L'État français exige la suspension de la marketplace Shein après la découverte d'articles illicites
Une décision cruciale est attendue ce jeudi de la part de la justice française. L'État réclame en effet la suspension de la « marketplace » de Shein, la plateforme réservée aux vendeurs tiers du géant du e-commerce. Cette demande fait suite à la découverte, cet automne, de produits profondément illicites proposés à la vente.
La découverte de produits choquants et illégaux
L'affaire a éclaté lorsque des signalements ont révélé la présence sur la marketplace de Shein d'articles totalement interdits. Parmi les produits les plus scandaleux figuraient des poupées sexuelles à l'apparence de fillettes, ce qui constitue une infraction grave. La plateforme hébergeait également des armes de catégorie A et des médicaments prohibés. Shein, entreprise fondée en Chine et désormais basée à Singapour, est principalement connu pour ses vêtements de mode ultra-éphémère à bas prix. Cependant, son modèle économique inclut une place de marché où des milliers de vendeurs tiers peuvent proposer leurs produits, un système qui a montré ici ses failles majeures.
Les réactions et le premier revers judiciaire
Face à cette découverte, Shein a réagi en bloquant spontanément l'intégralité de sa marketplace en France. L'entreprise a annoncé mener « un audit complet » pour corriger les « failles » de son système, avant une réouverture progressive prévue début 2026. Ces mesures correctives immédiates n'ont pas convaincu le gouvernement français.
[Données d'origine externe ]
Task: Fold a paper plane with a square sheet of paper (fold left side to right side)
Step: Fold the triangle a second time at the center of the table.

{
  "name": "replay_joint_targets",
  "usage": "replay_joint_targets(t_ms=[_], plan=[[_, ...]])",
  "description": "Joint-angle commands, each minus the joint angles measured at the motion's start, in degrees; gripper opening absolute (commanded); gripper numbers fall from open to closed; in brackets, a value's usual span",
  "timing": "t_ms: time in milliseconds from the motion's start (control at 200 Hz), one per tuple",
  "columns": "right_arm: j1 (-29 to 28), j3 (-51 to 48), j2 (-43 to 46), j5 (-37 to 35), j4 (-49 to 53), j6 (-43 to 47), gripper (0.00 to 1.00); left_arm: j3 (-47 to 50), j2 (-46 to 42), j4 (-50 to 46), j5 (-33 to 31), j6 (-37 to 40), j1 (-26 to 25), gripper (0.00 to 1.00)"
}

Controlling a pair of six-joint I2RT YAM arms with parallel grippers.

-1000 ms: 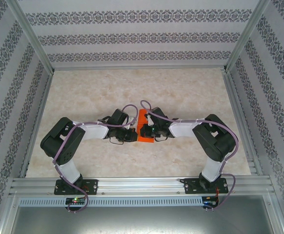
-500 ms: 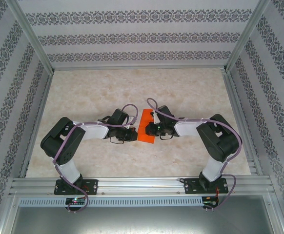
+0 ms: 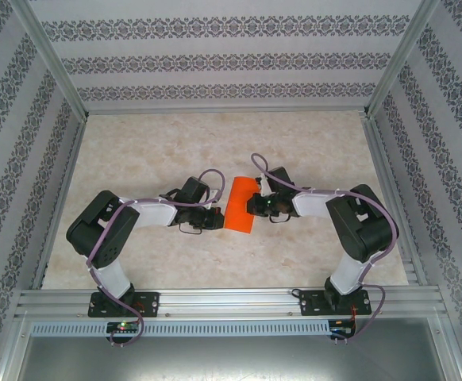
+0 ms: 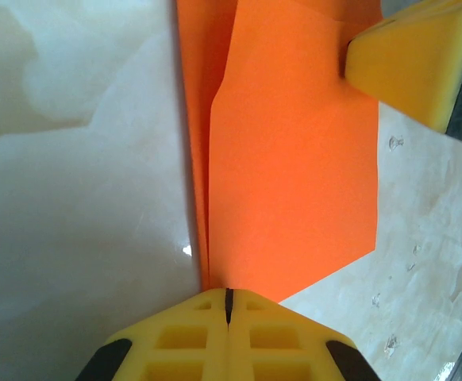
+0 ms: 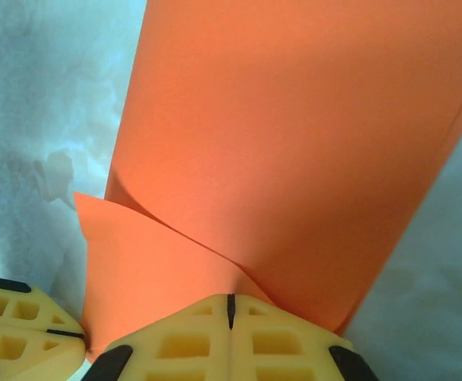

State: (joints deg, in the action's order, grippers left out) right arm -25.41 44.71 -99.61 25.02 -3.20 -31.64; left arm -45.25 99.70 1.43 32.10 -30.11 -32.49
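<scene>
The square sheet of paper (image 3: 238,208), folded into a narrow orange strip, lies on the table (image 3: 310,143) near its middle, between the two arms, its long side running from near to far and leaning slightly to the right at the far end. The left gripper (image 3: 218,221) is at the strip's near left edge with its yellow fingers (image 4: 183,337) pressed together; the folded edge runs right up to their seam, and from so close it is hard to say whether they pinch the paper or only bear down on it. The right gripper (image 3: 251,206) is at the right edge, fingers (image 5: 183,345) closed on a loose upper layer, which curls up off the layer beneath and bends toward them
</scene>
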Motion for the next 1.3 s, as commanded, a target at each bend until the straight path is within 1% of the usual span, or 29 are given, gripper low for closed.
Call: replay_joint_targets(t_ms=[0,185,295,410,525,664,834,949,1074,1294], plan=[[3.7,-1.18,0.38,-6.47,4.34,2.68,0.0,1.37,1.91,-5.83,-3.95,0.05,0.85,0.05],[6.74,-1.29,1.39,-6.34,5.39,4.05,0.0,1.2,1.47,-5.87,-3.83,0.14,0.84,0.05],[8.08,-1.03,3.73,-5.63,6.52,4.24,0.0,1.21,1.02,-5.66,-3.56,0.21,0.85,0.05],[7.32,-1.03,7.51,-3.59,6.38,2.81,0.0,0.97,0.61,-5.62,-3.38,0.22,0.85,0.05],[4.65,-1.2,9.25,-1.75,4.83,0.48,0.0,0.85,0.25,-5.47,-3.39,0.14,0.85,0.05],[0.09,-0.4,7.38,0.35,0.99,-2.99,0.0,0.56,0.1,-5.65,-3.29,0.31,0.84,0.05],[-3.09,2.7,2.28,1.42,-0.96,-4.61,0.0,0.12,0.39,-5.36,-2.92,0.28,0.83,0.05],[-3.32,3.45,-0.5,1.07,-0.7,-5.01,0.0,-0.54,0.45,-5.29,-2.38,0.23,0.8,0.05],[-3.18,3.69,-2.3,-0.36,1.73,-4.37,0.0,-2.03,-0.09,-6.15,-1.72,0.29,0.85,0.06],[-3.06,3.12,-3.39,-2.02,4.21,-3.14,0.0,-6.35,-0.72,-8.68,2.2,1.37,0.76,0.07]])
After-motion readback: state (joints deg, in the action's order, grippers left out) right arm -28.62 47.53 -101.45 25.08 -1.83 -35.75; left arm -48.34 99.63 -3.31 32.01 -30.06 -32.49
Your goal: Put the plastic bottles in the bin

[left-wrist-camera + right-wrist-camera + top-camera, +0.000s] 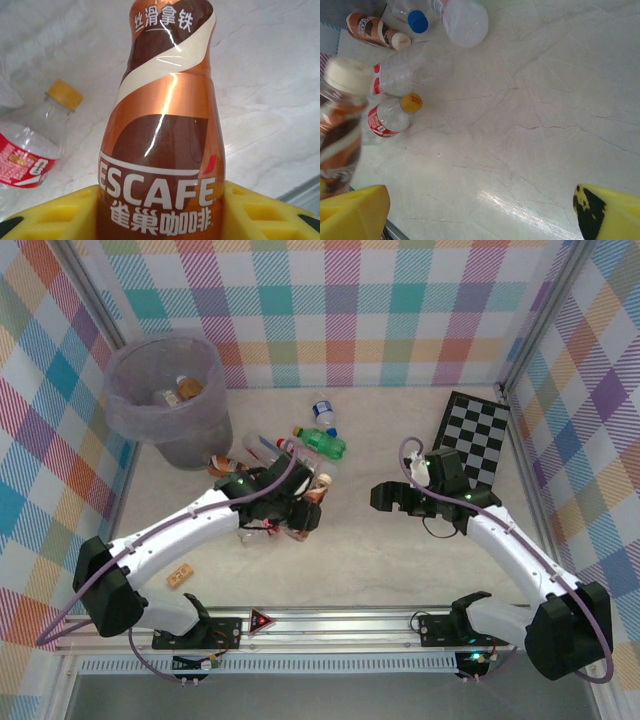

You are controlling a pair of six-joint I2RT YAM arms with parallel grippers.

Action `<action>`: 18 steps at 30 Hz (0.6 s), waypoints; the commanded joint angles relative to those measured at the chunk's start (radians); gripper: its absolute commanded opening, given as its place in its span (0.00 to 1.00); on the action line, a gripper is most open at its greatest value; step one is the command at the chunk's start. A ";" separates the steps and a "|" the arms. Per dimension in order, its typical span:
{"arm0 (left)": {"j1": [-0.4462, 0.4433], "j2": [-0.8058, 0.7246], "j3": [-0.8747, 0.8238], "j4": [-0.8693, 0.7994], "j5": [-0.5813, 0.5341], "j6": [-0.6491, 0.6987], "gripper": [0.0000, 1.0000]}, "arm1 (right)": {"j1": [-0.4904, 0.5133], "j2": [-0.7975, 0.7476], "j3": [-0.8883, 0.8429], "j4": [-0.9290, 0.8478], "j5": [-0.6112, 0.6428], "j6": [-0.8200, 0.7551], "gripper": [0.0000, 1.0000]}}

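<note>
Nescafé bottle [165,150] clamped in left gripper [160,212], arm [185,528] outstretched; right gripper [480,212] wide open, empty.

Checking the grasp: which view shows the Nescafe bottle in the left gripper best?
Left wrist: the Nescafe bottle appears sharp and large between the yellow fingers, label readable. Top external shows it small, partly hidden by the left gripper. Right wrist catches it blurred at the frame edge.

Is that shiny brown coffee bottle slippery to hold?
Probably a bit: the coffee bottle has a smooth, glossy label with bright glare. Its round body might twist in the left gripper. Set on its side, it would likely roll.
</note>
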 commanded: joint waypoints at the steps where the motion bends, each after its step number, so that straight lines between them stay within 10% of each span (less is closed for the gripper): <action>1: 0.067 0.012 0.106 -0.080 0.059 0.066 0.33 | -0.006 -0.027 -0.020 0.006 -0.017 0.015 0.94; 18: 0.679 0.152 0.706 -0.148 0.209 0.033 0.00 | -0.006 -0.100 -0.052 -0.025 -0.003 0.019 0.94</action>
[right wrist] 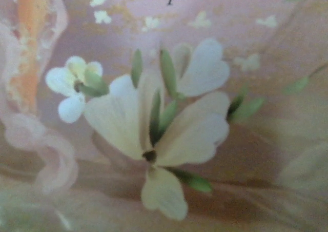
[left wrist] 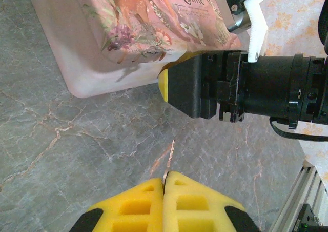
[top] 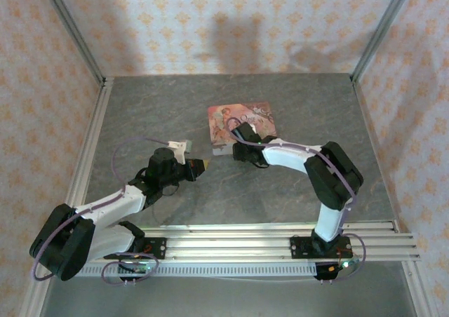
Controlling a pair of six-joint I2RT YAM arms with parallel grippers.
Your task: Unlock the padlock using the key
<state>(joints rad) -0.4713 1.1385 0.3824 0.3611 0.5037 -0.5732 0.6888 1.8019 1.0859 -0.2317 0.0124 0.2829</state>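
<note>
Left gripper (left wrist: pixel 164 185) closed tight on key (left wrist: pixel 169 159), blade poking out toward tin (left wrist: pixel 102 73), near it but apart. Right gripper (left wrist: pixel 177 85) against tin's near edge; how wide, can't tell. Padlock's spot unclear, perhaps hidden at that edge. Step: bringing key in. Next: fine alignment of blade with keyhole.
</note>
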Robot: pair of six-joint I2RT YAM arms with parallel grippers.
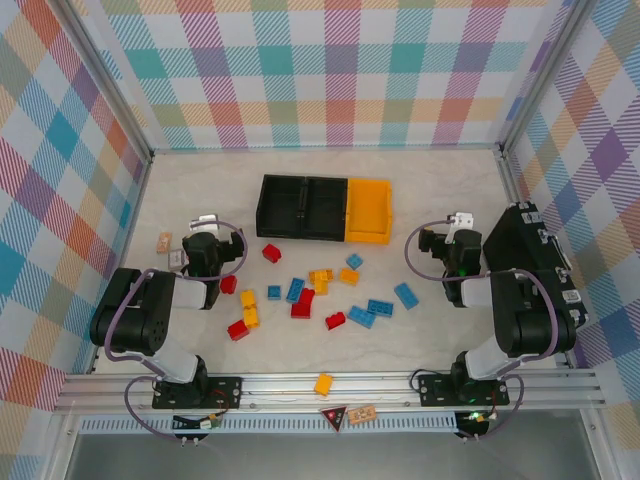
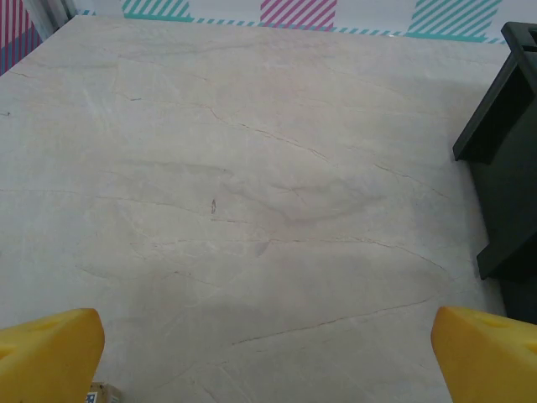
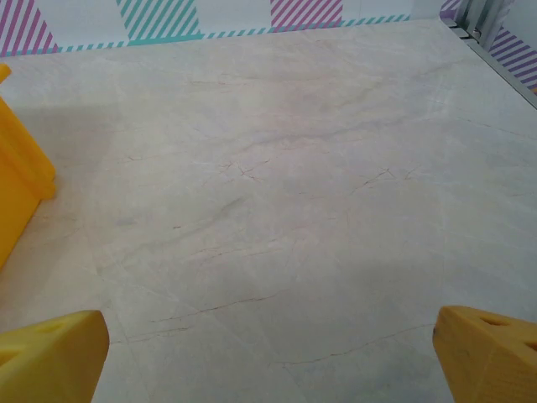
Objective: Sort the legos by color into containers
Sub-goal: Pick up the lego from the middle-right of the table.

Les autorités ont estimé que le risque de récidive restait trop élevé et ont saisi la justice pour demander la suspension totale du site de Shein en France.
Mais en décembre dernier, le tribunal judiciaire de Paris a rejeté cette demande, la jugeant « disproportionnée ». Les magistrats ont pris en compte le retrait volontaire des produits incriminés par Shein. Toutefois, dans sa décision, la justice a imposé à Shein une contrainte importante : l'interdiction de relancer la vente de produits pornographiques pour adultes sans la mise en place préalable d'un filtre d'âge efficace et robuste.
L'appel du gouvernement et la décision attendue
Non satisfait par ce premier jugement, le gouvernement français a fait appel. Conscient des faibles probabilités d'obtenir un blocage complet du site, il a revu sa demande à la baisse. Lors de l'audience en appel du 5 février, l'État n'a plus réclamé que la suspension de la seule marketplace de Shein, et non plus de l'ensemble de la plateforme. C'est sur cette demande ciblée que la cour d'appel doit se prononcer ce jeudi.
Les enjeux sont multiples :
- Sécurité des consommateurs : garantir que des produits dangereux et illégaux ne puissent plus être diffusés.
- Responsabilité des plateformes : définir le degré de contrôle que doivent exercer les géants du e-commerce sur les produits vendus par des tiers.
- Équilibre des mesures : trouver une réponse judiciaire proportionnée entre la sanction et la préservation de l'activité commerciale légitime.
La décision de jeudi sera donc scrutée avec attention, car elle pourrait créer un précédent important pour la régulation des marketplaces en ligne en France, notamment concernant leur obligation de vigilance et les sanctions encourues en cas de manquements graves.